_PROBLEM DETAILS_
Would you please return the data below verbatim, without its pictures?

#### INPUT DATA ####

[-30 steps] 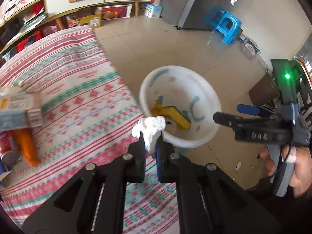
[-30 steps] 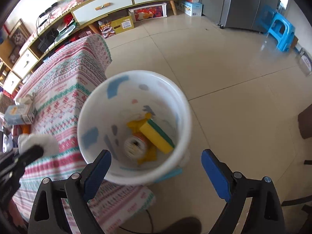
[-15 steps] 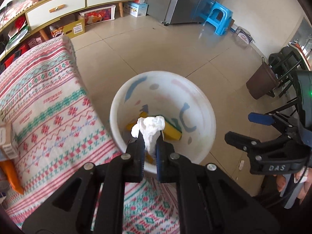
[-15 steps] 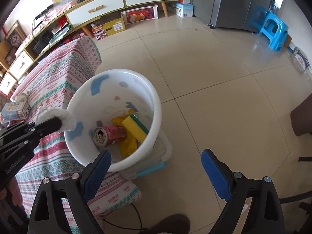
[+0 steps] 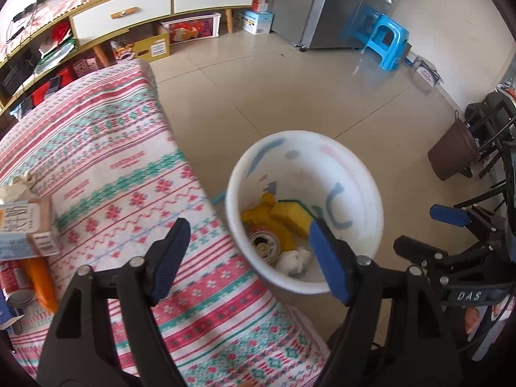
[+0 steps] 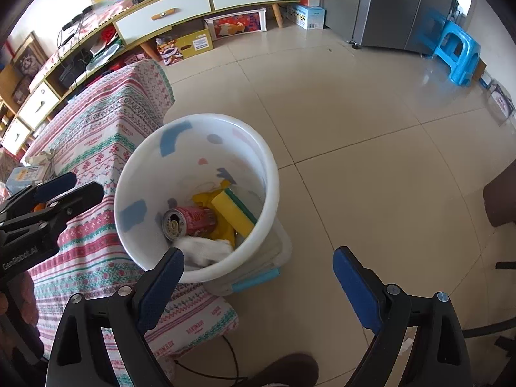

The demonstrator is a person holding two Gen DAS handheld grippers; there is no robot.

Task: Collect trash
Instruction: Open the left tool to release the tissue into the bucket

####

_WRITTEN SOLUTION_
[-30 steps] 
[-30 steps] 
[-15 steps] 
[-15 steps] 
[+0 steps] 
[+0 steps] 

The demonstrator is a person holding two Gen DAS handheld grippers; there is no robot.

Task: Collect trash
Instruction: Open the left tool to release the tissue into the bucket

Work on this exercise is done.